Segment Open
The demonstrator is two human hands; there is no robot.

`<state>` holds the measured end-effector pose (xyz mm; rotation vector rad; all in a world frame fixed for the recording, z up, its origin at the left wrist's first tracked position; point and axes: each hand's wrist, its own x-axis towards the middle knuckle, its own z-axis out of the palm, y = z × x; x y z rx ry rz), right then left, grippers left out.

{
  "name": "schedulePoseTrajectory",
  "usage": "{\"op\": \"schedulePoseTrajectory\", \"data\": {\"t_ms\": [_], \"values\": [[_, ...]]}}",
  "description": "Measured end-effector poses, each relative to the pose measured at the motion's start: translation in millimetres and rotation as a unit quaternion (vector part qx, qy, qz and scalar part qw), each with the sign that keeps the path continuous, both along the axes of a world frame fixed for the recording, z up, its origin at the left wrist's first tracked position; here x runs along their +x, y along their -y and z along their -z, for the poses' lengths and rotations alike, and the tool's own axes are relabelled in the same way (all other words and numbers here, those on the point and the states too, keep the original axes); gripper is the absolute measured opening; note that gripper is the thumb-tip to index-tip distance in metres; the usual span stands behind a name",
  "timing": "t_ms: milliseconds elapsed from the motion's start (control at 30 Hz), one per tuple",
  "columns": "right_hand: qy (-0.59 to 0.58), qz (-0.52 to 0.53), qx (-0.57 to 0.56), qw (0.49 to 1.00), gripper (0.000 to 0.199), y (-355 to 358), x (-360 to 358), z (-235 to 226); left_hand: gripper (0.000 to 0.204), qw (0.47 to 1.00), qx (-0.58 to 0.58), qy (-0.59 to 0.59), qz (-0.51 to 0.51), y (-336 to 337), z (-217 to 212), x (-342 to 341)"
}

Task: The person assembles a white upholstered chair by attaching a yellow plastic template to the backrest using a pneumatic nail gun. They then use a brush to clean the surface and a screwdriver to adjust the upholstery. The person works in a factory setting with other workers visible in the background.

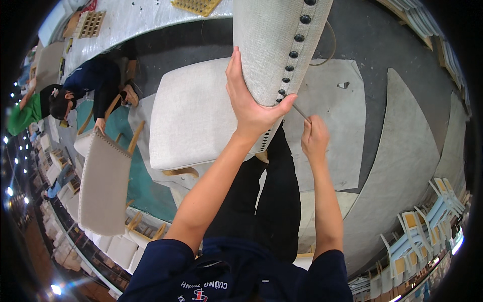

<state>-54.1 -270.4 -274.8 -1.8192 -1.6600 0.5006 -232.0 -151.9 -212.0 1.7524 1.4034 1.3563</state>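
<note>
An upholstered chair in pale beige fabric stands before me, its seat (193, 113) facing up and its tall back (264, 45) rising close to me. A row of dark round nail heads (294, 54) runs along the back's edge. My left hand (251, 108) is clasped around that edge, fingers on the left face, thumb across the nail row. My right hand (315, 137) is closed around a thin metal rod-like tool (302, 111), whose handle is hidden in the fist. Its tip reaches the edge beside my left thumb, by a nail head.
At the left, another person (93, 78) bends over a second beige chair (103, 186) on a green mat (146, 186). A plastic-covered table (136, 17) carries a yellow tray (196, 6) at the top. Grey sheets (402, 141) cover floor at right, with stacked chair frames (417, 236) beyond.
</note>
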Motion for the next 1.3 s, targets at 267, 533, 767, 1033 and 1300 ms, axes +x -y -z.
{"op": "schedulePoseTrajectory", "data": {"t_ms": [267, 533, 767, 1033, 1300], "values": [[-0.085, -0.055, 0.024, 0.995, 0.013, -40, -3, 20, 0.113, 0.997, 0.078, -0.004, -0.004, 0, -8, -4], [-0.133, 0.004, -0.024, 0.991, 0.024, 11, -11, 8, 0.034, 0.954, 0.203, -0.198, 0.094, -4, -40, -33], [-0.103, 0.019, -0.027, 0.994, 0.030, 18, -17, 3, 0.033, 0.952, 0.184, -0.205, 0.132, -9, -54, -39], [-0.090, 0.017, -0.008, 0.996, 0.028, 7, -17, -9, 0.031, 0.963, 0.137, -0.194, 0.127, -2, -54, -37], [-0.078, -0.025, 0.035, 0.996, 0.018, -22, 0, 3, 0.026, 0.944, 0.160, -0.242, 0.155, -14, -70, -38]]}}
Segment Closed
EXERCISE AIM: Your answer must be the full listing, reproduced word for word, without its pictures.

OUTPUT FOR THIS EXERCISE:
The demonstrator is two human hands; there is no robot.

`<state>` holds the measured end-effector pose (xyz mm; rotation vector rad; all in a world frame fixed for the recording, z up, its origin at the left wrist's first tracked position; point and axes: each hand's wrist, its own x-axis towards the middle knuckle, its own z-axis out of the palm, y = z × x; x y z rx ry rz), right then left, grippers left out.

{
  "name": "schedulePoseTrajectory",
  "usage": "{\"op\": \"schedulePoseTrajectory\", \"data\": {\"t_ms\": [_], \"values\": [[_, ...]]}}",
  "description": "Measured end-effector poses, each relative to the pose measured at the motion's start: translation in millimetres and rotation as a unit quaternion (vector part qx, qy, qz and scalar part qw), each with the sign that keeps the path continuous, both along the axes of a world frame fixed for the recording, z up, its origin at the left wrist's first tracked position; here x runs along their +x, y along their -y and z along their -z, for the poses' lengths and rotations alike, and the tool's own axes are relabelled in the same way (all other words and numbers here, those on the point and the states too, keep the original axes); gripper is the absolute measured opening; note that gripper is the thumb-tip to index-tip distance in metres; the usual span stands behind a name",
  "timing": "t_ms: milliseconds elapsed from the motion's start (control at 30 Hz), one per tuple",
  "columns": "right_hand: qy (-0.59 to 0.58), qz (-0.52 to 0.53), qx (-0.57 to 0.56), qw (0.49 to 1.00), gripper (0.000 to 0.199), y (-355 to 358), x (-360 to 358), z (-235 to 226); left_hand: gripper (0.000 to 0.204), qw (0.47 to 1.00), qx (-0.58 to 0.58), qy (-0.59 to 0.59), qz (-0.51 to 0.51), y (-336 to 337), z (-217 to 212), x (-342 to 341)"
}

Task: The person assembles a white upholstered chair by attaching a yellow plastic template to the backrest using a pneumatic nail gun. They then use a brush to clean the surface and a screwdriver to adjust the upholstery. The person works in a factory setting with other workers visible in the background.


<state>-54.1 -270.4 -274.8 -1.8192 -1.6600 0.5006 -232.0 -151.9 -212.0 1.7524 1.4034 1.3563</state>
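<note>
An upholstered chair in pale beige fabric stands before me, its seat (193, 113) facing up and its tall back (264, 45) rising close to me. A row of dark round nail heads (294, 54) runs along the back's edge. My left hand (251, 108) is clasped around that edge, fingers on the left face, thumb across the nail row. My right hand (315, 137) is closed around a thin metal rod-like tool (302, 111), whose handle is hidden in the fist. Its tip reaches the edge beside my left thumb, by a nail head.
At the left, another person (93, 78) bends over a second beige chair (103, 186) on a green mat (146, 186). A plastic-covered table (136, 17) carries a yellow tray (196, 6) at the top. Grey sheets (402, 141) cover floor at right, with stacked chair frames (417, 236) beyond.
</note>
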Motion for the next 1.3 s, targets at 267, 533, 767, 1033 and 1300 ms, axes +x -y -z.
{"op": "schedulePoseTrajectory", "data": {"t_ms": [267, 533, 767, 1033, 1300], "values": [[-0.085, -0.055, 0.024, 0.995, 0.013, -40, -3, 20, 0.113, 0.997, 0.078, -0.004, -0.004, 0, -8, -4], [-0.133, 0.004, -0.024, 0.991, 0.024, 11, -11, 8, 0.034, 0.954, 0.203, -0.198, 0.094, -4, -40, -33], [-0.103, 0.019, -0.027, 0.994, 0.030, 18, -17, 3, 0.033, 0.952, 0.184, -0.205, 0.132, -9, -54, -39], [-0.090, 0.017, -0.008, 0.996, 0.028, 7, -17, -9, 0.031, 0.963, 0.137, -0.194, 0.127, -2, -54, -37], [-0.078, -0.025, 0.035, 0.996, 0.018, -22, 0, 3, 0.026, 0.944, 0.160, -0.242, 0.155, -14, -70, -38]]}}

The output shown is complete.